The embedded JavaScript engine. NWEng includes BESEN, a Pascal implementation of ECMAScript, for dynamic scripting within knowledge bases. In the browser, this is redundant — JavaScript is native. The entire BESEN integration (hundreds of lines) was stubbed out for WEBLIB.

The UI

Once the engine compiled, the UI was built as a single-page Bootstrap 5 application in about 1,200 lines of Pascal:

  • Home page with module cards showing completion percentages
  • Three-column analysis layout: variable list sidebar (sorted by influence on current results), center panel for questions and results, right panel for data entry
  • Guided data entry: questions ranked by which answer would most change the assessment, with numbered choice buttons and skip/clear options
  • Results display: color-coded cards with progress bars, sorted weakest-first, with explanatory text
  • Session management: save/load as JSON, import historical sessions

The Arabic RTL support required careful CSS — direction: rtl on the body, mirrored margins and paddings, right-aligned text. Bootstrap handles most of it, but custom components needed manual attention.

The content pipeline

DeLCoPA’s content is 2,261 files — text files, INI configurations, TSV data structures, HTML documentation, images. A Python script (export_content.py) reads the content folders and generates a single texts.json with 953 entries across three languages.

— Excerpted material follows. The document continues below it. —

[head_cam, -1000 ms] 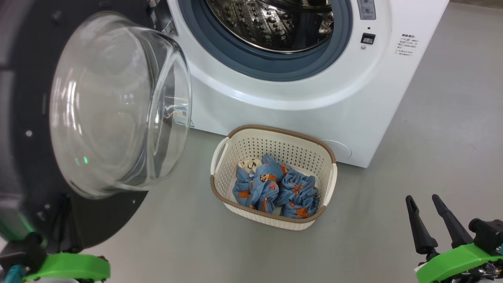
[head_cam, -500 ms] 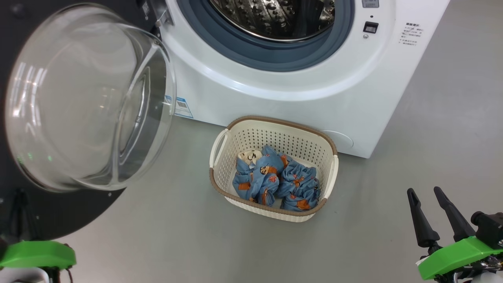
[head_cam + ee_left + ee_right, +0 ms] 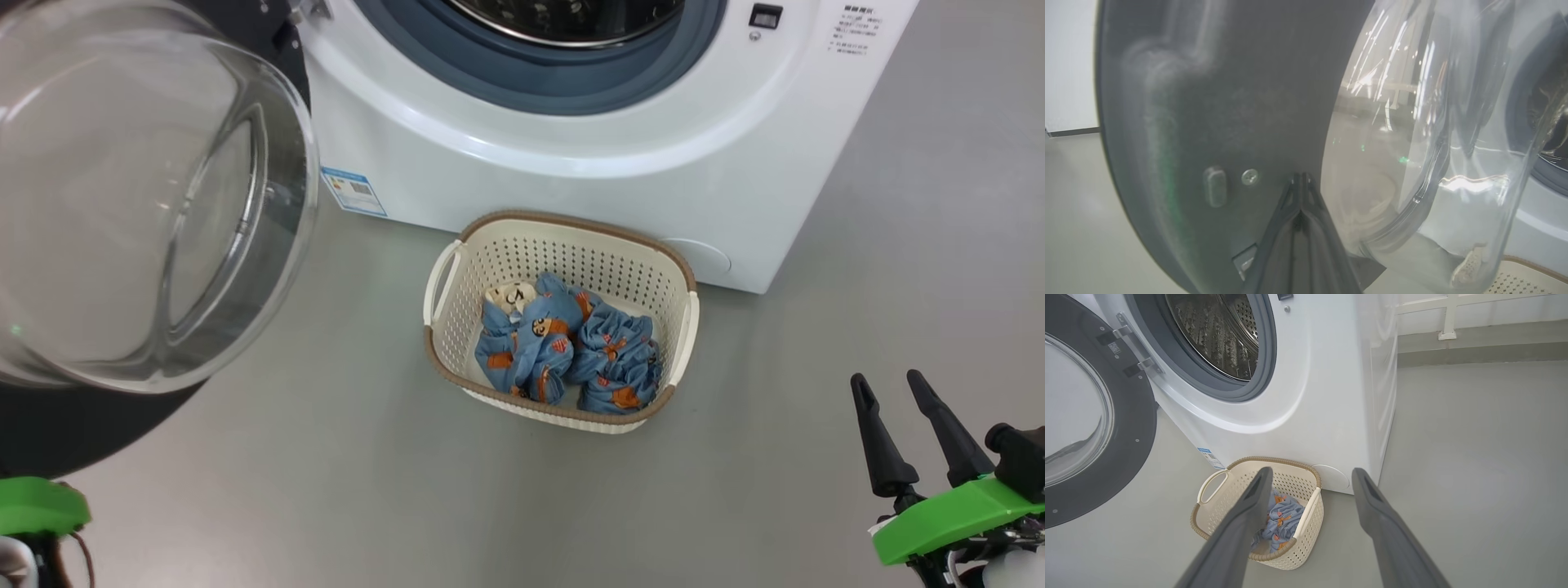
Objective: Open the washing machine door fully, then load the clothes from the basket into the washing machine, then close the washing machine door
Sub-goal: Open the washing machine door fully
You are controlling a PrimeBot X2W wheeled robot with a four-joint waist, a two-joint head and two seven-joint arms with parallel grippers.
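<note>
The washing machine door (image 3: 49, 433) stands open at the left, its clear glass bowl (image 3: 139, 196) bulging toward me. In the left wrist view my left gripper (image 3: 1300, 176) is shut, tips against the door's (image 3: 1216, 102) black inner face. The white washing machine (image 3: 571, 155) shows its grey seal and steel drum (image 3: 1216, 335). On the floor before it sits the cream basket (image 3: 563, 224), holding the two blue printed clothes (image 3: 563, 347). My right gripper (image 3: 886, 378) hangs open and empty at the lower right, well apart from the basket (image 3: 1257, 461) and clothes (image 3: 1282, 522).
A blue label (image 3: 353, 189) sits low on the washer's front, with a round service cover (image 3: 702, 255) behind the basket. Grey floor spreads right of the machine (image 3: 1474, 457). A white rail base (image 3: 1447, 318) stands by the far wall.
The door has swung further left and wider open, uncovering the blue label. My left gripper's green mount slid left with it. The head camera has shifted too. The right gripper stays open.
</note>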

The knowledge base binary is served as a static file, fetched and decompressed on load. No server-side processing required — the entire application runs client-side.

The validation question

How do you prove that 35,000 lines of transpiled fuzzy logic produce the same results as the native version? We extracted 74 historical sessions from the desktop app’s SQLite database, loaded each one into the web version, and compared the output scores. The same inputs produce the same confidence percentages, data quality metrics, and goal rankings.

The engine is mathematically correct across the compilation boundary. That’s the sentence that justified the entire effort.

The outcome

The app is deployed as a demo and works offline as a PWA. The developer can show it to field coordinators on a tablet with no internet connection. The same Pascal source compiles to both the Windows desktop app and the browser version. Changes to the engine propagate to both targets.

As a bonus, the engine was also packaged as two standalone JavaScript libraries — a read-only version (3.5MB) and a full read-write version (3.6MB) — that can be embedded in any web application. The knowledge engine that started as a Windows-only Delphi library now runs anywhere JavaScript does.